[Accessibility] NVDA announces elapsed time and token usage metadata, creating unnecessary verbosity
Issue Title
[Accessibility] NVDA announces elapsed time and token usage metadata, creating unnecessary verbosity
Description
When using Claude Code with the NVDA screen reader, the CLI announces elapsed time and token usage after each tool call or response.

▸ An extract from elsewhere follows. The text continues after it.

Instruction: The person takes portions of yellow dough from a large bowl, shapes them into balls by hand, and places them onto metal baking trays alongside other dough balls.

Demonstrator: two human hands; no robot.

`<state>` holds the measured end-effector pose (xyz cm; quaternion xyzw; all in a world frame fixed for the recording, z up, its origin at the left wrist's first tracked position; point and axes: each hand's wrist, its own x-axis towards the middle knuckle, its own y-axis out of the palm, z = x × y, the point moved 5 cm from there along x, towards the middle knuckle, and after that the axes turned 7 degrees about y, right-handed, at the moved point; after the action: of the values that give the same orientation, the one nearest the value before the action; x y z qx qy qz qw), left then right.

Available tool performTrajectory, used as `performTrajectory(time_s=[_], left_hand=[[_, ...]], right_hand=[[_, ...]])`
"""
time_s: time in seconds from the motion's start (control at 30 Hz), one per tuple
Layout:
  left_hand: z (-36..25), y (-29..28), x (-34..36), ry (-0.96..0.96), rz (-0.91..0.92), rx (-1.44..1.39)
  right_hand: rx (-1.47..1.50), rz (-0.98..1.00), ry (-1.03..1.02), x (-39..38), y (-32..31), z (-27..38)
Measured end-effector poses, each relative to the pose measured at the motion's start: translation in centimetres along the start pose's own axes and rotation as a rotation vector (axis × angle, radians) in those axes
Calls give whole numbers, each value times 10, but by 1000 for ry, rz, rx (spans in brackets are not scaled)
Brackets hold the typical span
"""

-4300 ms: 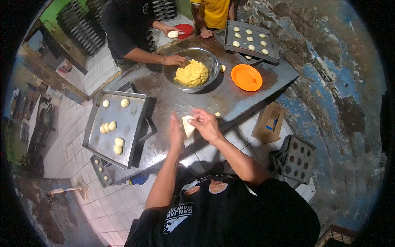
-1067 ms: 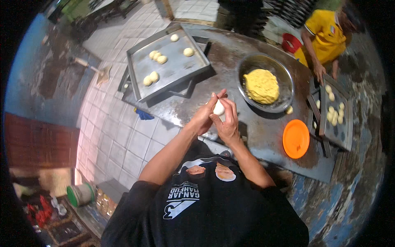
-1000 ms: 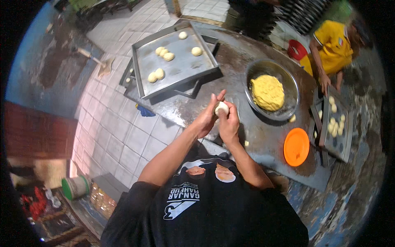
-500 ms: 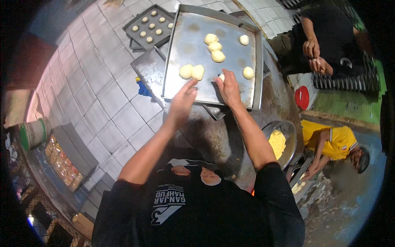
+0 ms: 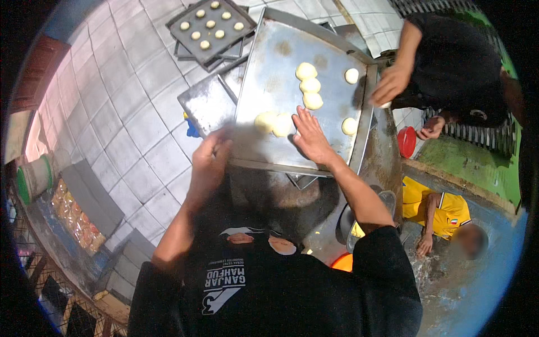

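My right hand (image 5: pixel 311 137) lies over the large metal tray (image 5: pixel 281 50) with fingers extended, just right of two touching dough balls (image 5: pixel 265 121); whatever is under the palm is hidden. My left hand (image 5: pixel 210 160) is at the tray's lower-left corner, blurred, with bent fingers; I cannot tell whether it grips the rim. Three joined dough balls (image 5: pixel 310 85) sit above my right fingertips, with two single balls (image 5: pixel 351 76) along the right side.
A smaller tray of dough balls (image 5: pixel 196 22) lies beyond. A person in black (image 5: pixel 449 67) reaches toward my tray with something pale; another in yellow (image 5: pixel 446 219) is lower right. A red container (image 5: pixel 407 141), metal bowl (image 5: pixel 348 216) and orange plate (image 5: pixel 341 262) are nearby.
My hands went from cupping dough over the table to the tray. Since half a second ago my right fingers stretched out, my left hand moved down-left, and the black-shirted person's hand came nearer.
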<state>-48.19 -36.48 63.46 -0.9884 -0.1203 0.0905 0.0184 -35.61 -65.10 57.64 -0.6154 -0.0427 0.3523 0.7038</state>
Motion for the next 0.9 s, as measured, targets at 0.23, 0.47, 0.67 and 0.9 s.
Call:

This metadata is useful visually but creates unnecessary verbosity for screen reader users.
Steps to Reproduce
- Use Claude Code CLI with NVDA screen reader enabled
- Execute any command or request that triggers tool usage
- Observe that NVDA announces elapsed seconds and token usage information
Expected Behavior
Screen reader users should have the option to suppress or reduce metadata announcements (elapsed time, token usage) that are secondary to the primary response content.
Actual Behavior
NVDA reads out timing and token usage information after responses, adding extra verbosity that interrupts the flow of information.
Impact
This creates a less efficient experience for blind and low-vision users who rely on screen readers, as they must listen to metadata they may not need on every interaction.
Suggested Solutions
- Add a setting to suppress metadata output for accessibility
- Use ARIA attributes or other techniques to mark metadata as non-essential for screen readers
- Provide a "quiet mode" option that reduces secondary output
Environment
- OS: Windows
- Screen Reader: NVDA
- Claude Code version: [latest as of 2025-12-02]
Additional Context
I tested the progress bar setting (true/false) hoping it would reduce verbosity, but it had no effect on NVDA's announcements of metadata. The terminal appears to display metadata visually (cannot confirm due to blindness), but NVDA announces this information verbally, which interrupts the flow of the main content.